Right now I have a ****ty graphics card, so I may also update that in the process, but currently I have
http://www.newegg.com/Product/Product.aspx?Item=N82E16814131037R

Why won't all 4gb of the RAM be used? Right now I have 2gb,and that all seems to get used when I have multiple applications open. And, yes I do know the difference between Page File and Ram.

Thanks for the responses!

Do you have any suggested mobo/processor combos for an INTEL build that would be compatible?


----------



## 1 g0t 0wn3d (Jan 31, 2007)

Please watch your language (family forum) 

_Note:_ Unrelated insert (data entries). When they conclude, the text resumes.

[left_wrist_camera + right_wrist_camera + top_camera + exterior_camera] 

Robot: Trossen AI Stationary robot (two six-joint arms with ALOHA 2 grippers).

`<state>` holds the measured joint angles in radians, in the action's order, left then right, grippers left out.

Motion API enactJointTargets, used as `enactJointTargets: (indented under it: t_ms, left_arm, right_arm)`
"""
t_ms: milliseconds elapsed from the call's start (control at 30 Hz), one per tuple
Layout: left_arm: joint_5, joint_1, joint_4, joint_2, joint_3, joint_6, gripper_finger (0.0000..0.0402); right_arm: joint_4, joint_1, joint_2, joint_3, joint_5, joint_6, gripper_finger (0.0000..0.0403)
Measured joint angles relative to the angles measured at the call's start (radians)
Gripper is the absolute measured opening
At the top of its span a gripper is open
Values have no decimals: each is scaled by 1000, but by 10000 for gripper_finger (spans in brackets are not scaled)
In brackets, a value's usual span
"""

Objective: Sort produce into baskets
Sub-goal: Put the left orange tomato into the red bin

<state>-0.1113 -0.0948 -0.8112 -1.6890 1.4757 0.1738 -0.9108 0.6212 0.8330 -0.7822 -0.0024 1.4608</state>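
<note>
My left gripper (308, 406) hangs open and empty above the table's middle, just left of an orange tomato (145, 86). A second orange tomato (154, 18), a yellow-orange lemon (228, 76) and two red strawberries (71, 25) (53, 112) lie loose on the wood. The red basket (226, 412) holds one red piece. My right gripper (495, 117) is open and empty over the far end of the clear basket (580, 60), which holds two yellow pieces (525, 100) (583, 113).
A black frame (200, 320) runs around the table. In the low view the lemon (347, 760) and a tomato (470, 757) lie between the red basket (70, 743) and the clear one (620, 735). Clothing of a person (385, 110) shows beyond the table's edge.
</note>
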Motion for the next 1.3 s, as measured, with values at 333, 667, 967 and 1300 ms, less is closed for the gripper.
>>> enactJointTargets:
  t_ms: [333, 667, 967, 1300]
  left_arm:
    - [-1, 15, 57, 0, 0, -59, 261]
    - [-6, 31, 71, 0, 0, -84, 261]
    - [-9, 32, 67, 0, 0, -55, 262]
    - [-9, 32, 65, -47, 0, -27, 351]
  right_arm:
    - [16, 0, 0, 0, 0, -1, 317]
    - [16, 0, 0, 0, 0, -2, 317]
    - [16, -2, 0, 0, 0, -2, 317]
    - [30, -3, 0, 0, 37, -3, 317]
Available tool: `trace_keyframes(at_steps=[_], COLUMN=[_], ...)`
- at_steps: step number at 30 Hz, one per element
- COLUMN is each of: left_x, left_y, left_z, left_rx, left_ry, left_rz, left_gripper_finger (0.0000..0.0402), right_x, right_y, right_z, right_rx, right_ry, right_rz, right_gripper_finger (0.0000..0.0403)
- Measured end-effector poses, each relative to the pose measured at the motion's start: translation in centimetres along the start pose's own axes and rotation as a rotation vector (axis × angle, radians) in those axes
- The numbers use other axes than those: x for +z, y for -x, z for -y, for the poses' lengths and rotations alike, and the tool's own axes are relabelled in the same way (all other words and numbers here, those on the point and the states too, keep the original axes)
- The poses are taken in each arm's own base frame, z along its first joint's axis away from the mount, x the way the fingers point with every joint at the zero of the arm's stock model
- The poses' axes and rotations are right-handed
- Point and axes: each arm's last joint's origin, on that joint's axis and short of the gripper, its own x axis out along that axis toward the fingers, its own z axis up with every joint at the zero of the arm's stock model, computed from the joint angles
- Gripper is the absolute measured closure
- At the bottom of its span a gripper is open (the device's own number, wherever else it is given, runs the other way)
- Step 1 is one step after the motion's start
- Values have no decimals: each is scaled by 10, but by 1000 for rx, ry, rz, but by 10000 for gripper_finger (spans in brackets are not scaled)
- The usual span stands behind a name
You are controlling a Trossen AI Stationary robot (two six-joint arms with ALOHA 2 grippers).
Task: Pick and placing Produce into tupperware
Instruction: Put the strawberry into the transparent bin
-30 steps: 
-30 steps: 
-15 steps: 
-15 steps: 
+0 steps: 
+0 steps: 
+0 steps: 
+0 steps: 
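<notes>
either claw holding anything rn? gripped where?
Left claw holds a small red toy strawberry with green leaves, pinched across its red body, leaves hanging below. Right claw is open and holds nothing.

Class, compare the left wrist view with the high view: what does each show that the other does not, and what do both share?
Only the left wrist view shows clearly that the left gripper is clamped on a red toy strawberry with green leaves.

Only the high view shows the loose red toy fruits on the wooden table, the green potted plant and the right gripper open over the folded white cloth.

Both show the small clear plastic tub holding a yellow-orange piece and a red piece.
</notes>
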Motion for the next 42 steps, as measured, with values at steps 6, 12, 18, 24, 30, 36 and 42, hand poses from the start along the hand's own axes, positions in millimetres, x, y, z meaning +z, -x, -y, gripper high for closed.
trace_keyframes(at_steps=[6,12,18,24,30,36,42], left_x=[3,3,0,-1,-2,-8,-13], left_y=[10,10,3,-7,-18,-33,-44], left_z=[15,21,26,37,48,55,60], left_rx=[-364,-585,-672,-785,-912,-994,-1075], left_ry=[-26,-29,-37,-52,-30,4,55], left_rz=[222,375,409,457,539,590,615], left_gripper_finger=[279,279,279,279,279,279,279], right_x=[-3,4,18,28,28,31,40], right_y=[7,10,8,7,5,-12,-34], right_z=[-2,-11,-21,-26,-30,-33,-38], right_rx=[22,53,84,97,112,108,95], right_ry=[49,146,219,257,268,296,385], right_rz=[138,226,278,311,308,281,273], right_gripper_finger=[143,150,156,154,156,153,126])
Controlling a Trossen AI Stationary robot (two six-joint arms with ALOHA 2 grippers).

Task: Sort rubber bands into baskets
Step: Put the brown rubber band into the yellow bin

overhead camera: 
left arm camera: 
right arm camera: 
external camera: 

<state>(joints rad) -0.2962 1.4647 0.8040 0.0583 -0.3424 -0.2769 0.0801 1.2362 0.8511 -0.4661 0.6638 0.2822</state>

http://www.newegg.com/Product/Product.aspx?Item=N82E16813128048
http://www.newegg.com/Product/Product.aspx?Item=N82E16819115030


----------



## linderman (May 20, 2005)

a 32 bit OS will not use more than two gigs of memory and often times it will become cranky with 4 gigs and be difficult


check out and use sensorsview pro for monitoring

http://www.stvsoft.com/



post a screen shot of your system using more than 1.5 gigs of memory??????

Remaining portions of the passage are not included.